Code:
Troubleshooting Your Wireless LAN
Linux wireless troubleshooting tools are quite extensive and provide a variety of useful information to help you get your network working. This section covers many important strategies that will compliment the use of more conventional procedures such as scanning your /var/log/messages file.
Check The NIC Status
When using WLAN methodology, the iwconfig, iwlist, and iwspy commands can provide useful information about the status of your wireless network. Take a closer look.
The iwconfig Command
In addition to using the regular ifconfig command to check the status of your NIC, you can use the iwconfig command to view the state of your wireless network, just don't specify any parameters. Specifically, you can see such important information as the link quality, WAP MAC address, data rate, and encryption keys, which can be helpful in ensuring the parameters across your network are the same. For example:
[root@bigboy tmp]# iwconfig
eth0 IEEE 802.11-DS ESSID:"homenet" Nickname:"bigboy"

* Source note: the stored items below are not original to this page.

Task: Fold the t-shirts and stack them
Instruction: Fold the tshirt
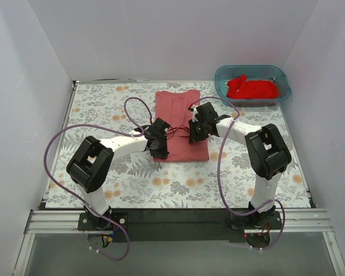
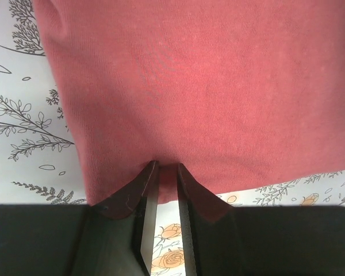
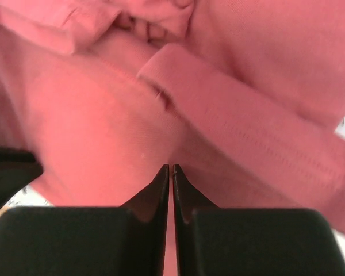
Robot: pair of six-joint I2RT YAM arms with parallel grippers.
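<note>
Tabletop [image 1: 98,109], floral-patterned: one salmon-red t-shirt [image 1: 181,112] lay at centre as a long rectangle running near to far. Left gripper [image 1: 159,145] sat at its near-left edge, right gripper [image 1: 197,131] at its right edge. Teal tub [image 1: 250,67], far right corner, held one crumpled bright red t-shirt [image 1: 252,88].

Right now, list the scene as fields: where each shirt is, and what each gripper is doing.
laid out: dusty salmon-red soft cloth t-shirt, a long folded rectangle flat on the floral table cover
waiting: bright red cloth t-shirt, bunched in the teal plastic tub
left gripper: shut on the salmon-red t-shirt's near-left edge
right gripper: shut on the same t-shirt
</note>
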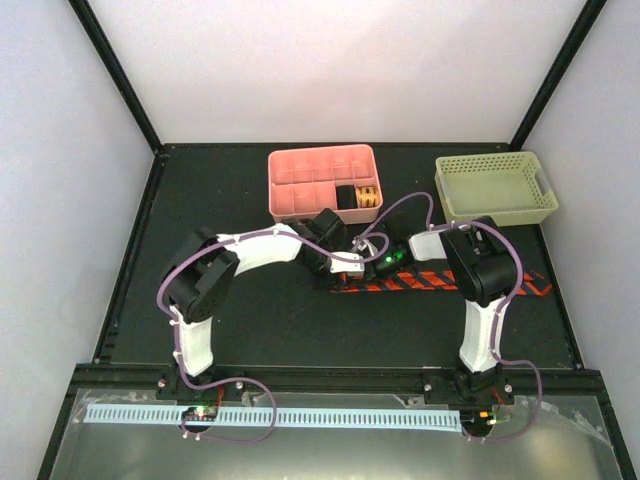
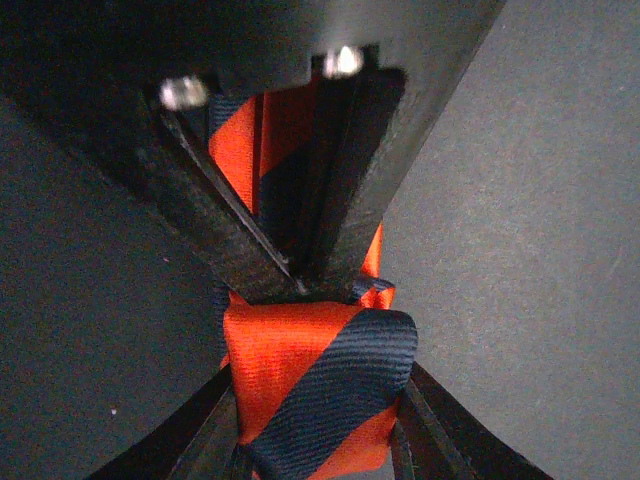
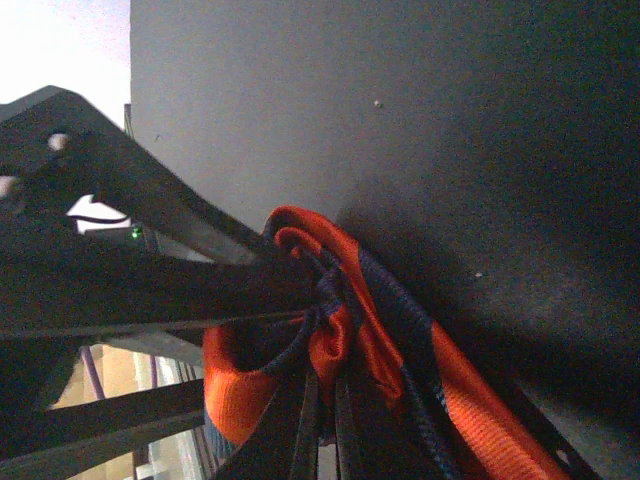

Mode:Managed Frequency:2.462GHz Access Point: 00:09:5B:C9:19:22
Bit Rate:11Mb/s Tx-Power=15 dBm Sensitivity:1/3
Retry min limit:8 RTS thr:off Fragment thr:off
Encryption key:98D1-26D5-AC Security mode:restricted
Power Management:off
Link Quality:36/92 Signal level:-92 dBm Noise level:-148 dBm
Rx invalid nwid:0 Rx invalid crypt:2 Rx invalid frag:0
Tx excessive retries:10 Invalid misc:0 Missed beacon:0
[root@bigboy tmp]#
The iwlist Command
The iwlist command can provide get further information related to not just the NIC, but the entire network, including the number of available frequency channels, the range of possible data rates, and the signal strength. This example uses the command to verify the encryption key being used by the NIC, which can be very helpful in troubleshooting security related difficulties on your network.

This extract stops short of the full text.